Technology...

I guess you are reading this because you wanted to know a little more about the technology that is sitting behind this site. If you look below this text you will see I have broken down the technology into the various logical layers it occupies to make explaining this a little easier for myself.

Server platform

This website is served up from a shared Windows 2000 Server-grade system (dedicated is so much more cute an all but damn those things are expensive and since this is just a site developed using spare time that's a little out of my sustainable budget). Naturally since this is a Microsoft operating system it will be running IIS (Internet Information Services. It was Internet Information Server, but as of version 5 this was all changed since IIS was doing so much else beyond serving web-traffic), it does not make sense to make the shift from running the native web-server on a platform that it is not entirely suited for. Under win32 a well tuned IIS setup can equal a not-so-well-tuned apache setup in terms of volume of pages served and service uptime which is all that really counts when all is said and done.

Yes, I am fully aware of just how trivial it is to make apache into a fully fledged web-server on any win32 platform but realistically it cannot emulate the features of languages like ASP flawlessly which is why I wanted a system running IIS 5 - because if I am paying for it I want the most up-to-date version of whatever I want and I want it to be as comparatively reliable as possible.

However let us say for a moment that I was just after a purely hosting package with a dynamic scripting language, in this case I would probably chose apache, but definetely not running on a win32 platform simply because the very nature of a win32 lends it to be more unstable than either a well-tuned unix or linux box running apache.
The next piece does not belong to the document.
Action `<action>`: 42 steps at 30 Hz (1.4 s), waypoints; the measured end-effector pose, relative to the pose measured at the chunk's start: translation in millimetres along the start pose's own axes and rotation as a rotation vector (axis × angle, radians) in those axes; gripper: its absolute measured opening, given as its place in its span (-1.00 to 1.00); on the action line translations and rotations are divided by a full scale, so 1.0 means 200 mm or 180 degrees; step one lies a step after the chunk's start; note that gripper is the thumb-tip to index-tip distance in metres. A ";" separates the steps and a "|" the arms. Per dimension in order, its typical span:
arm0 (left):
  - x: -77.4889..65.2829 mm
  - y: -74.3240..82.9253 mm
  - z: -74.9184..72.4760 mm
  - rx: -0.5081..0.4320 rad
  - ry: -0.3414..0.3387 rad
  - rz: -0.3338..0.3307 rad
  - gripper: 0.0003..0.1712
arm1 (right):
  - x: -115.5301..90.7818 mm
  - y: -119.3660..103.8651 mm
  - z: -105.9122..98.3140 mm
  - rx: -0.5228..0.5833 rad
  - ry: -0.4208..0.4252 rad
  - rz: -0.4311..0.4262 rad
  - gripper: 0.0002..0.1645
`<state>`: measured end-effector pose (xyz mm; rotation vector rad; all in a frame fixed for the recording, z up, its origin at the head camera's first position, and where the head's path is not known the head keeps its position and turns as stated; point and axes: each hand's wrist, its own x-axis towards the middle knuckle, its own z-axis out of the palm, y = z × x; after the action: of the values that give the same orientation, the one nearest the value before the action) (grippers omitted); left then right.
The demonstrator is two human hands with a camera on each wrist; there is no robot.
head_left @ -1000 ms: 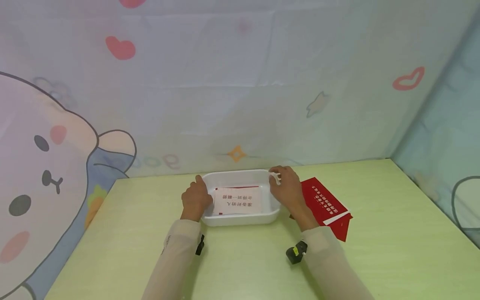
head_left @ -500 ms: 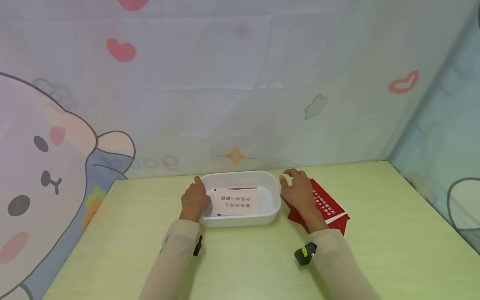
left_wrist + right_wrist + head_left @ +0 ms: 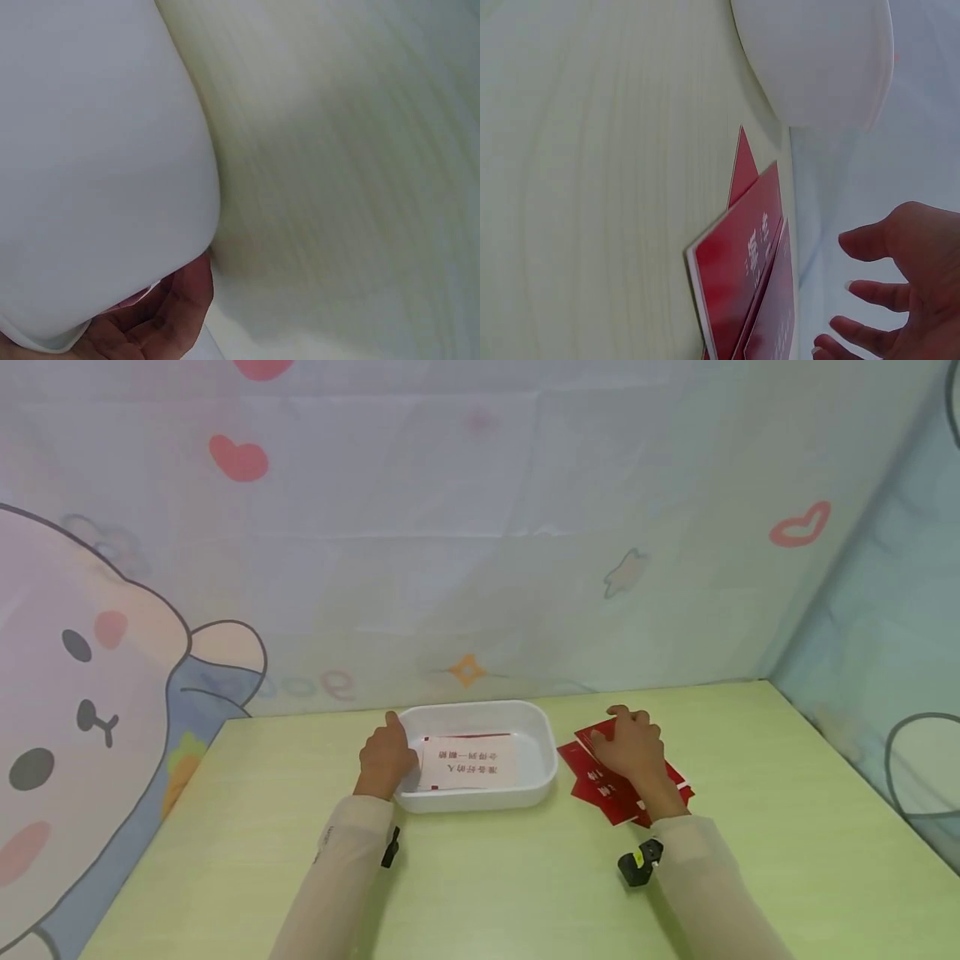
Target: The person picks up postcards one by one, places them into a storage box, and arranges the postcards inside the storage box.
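A white plastic tray [image 3: 475,800] stands on the table with a pale card [image 3: 468,762] lying in it, a red edge showing behind the card. My left hand [image 3: 385,758] grips the tray's left end; in the left wrist view its fingers [image 3: 176,311] curl around the tray wall. To the right of the tray lies an overlapping pile of red cards [image 3: 600,785] with white lettering. Above this pile is my right hand [image 3: 636,753], and the right wrist view shows its thumb and fingers spread apart with nothing between them. Forearm and hand cover part of the pile.
The light wooden table [image 3: 480,885] ends at the back against a printed cloth backdrop [image 3: 480,568]. A side cloth [image 3: 892,677] with a dark curved line borders it on the right. Black wrist cameras [image 3: 639,863] sit on both sleeves.
My right hand has left the tray's right rim and moved right, over the red cards. My left hand has stayed on the tray's left end. The tray has barely shifted in view.
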<state>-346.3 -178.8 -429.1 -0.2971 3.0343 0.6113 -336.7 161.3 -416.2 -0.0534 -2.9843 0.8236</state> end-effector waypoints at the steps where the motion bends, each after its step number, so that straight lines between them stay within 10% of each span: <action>1: 0.00 0.00 0.00 0.0009 0.0002 0.0007 -0.26 | 0.00 0.01 0.00 -0.0051 -0.0024 0.0014 -0.29; 18: 0.01 -0.01 0.00 0.0014 0.0015 -0.0026 -0.23 | 0.00 0.15 -0.03 -0.0331 -0.0389 0.0209 -0.14; 42: 0.00 0.00 0.01 0.0064 -0.0012 -0.0044 -0.17 | 0.00 0.22 0.01 -0.0153 -0.0142 0.0218 -0.24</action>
<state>-346.8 -178.8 -432.1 -0.3158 3.0301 0.5793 -336.7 197.7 -440.5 -0.1414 -3.0601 0.7695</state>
The major problem with any win32 platform is that you can only tweak to the level you are allowed to, where as with an open source solution you can tweak all the way down to the source if you need to. This alone means you can do things which you would not dream of doing under anything else.

Server-Side Scripting

In addition to simply serving up static pages, like any other web-server IIS can accept plug-ins, modules, filters - whatever name you are familiar calling them their role is to parse certain types of page before they are served to the client. Normally this takes the form of executing commands which have been written into the page in a language the plug-in understands - by default ASP is one of the languages IIS will interpret in this way.

As you browse this site you will notice a lot of the pages end in .asp, this means that these pages are processed between being read in by the server and being sent down the wire to yourselves. In other words what you see right now is not literally what is in the file on the server - it has been processed by the server which executed the commands it was told to which resulted in the page you see before you.

One of the ways I use this to my advantage is to create what amounts to a template into which I can insert content, this simplifies creating pages no end, since with a few simple commands I have a page with all the right tags on and which has the same look and feel as the rest of the site, and if I decide to change a part of the shared features of the site I can do it just by editing one file and have it replicate across the site instantly. With a set of static pages that process would take quite a while.

Markup

Okay this is just a fancy name for the tags, elements and attributes that make up the source code of each and every page, all of which need to be passed to your browser for you to be able to see it.

Some of you who understand a little more about the web will no-doubt be thinking you mean html, not markup! well no actually I do mean markup as that is the generic name given to a language that enables text to be displayed in the format you come to accept as websites. Why would html be the wrong term? Well technically this page (or any other on this site) is not actually html since it does not attempt to conform to the html specification.

Instead it conforms to the xhtml specification which superceded html and has more in common with xml than it does html (it is in fact the cross-over language between pure xml and compliant html) so you can see why calling it html doesn't work, so borrowing a leaf from the book of the W3C who came up with these standards I opted to call this markup.

If you didn't know already I am quite fanatical about having a standards compliant site, since I also like new technology (such as the XHTML) this ended up being a solidly written website using a very modern markup language, the sole objective of which, is to separate the content and layout from the design and styling aspects on a page.

Styling

Until quite recently the only way to make your site look good was to make use of styling attributes of the tags that made up your page but unfornately this meant that you often ended up re-coding pages for different browsers, not to mention requiring separate printable versions. Heaven help you if you did not use one of the mainstream browsers.

Once the major browsers began to support the style attribute and CSS (style-sheets), designers had a way to make specify how their pages should look in a format which was largely un-ambiguous. Not only that but they needed to contain less text, which meant it ran faster (since a single CSS file could style an entire site), you could avoid browser compatability issues by simply creating a CSS file for any type of viewing device you needed to support. With a new set of CSS files any new styling could be tested and rolled out across your site with no extra work required, and most importantly this made your page accessible to more people than it was possible to support before, including those with alternative browsers, handheld devices, or people with disabilities who have special requirements for browsing the web.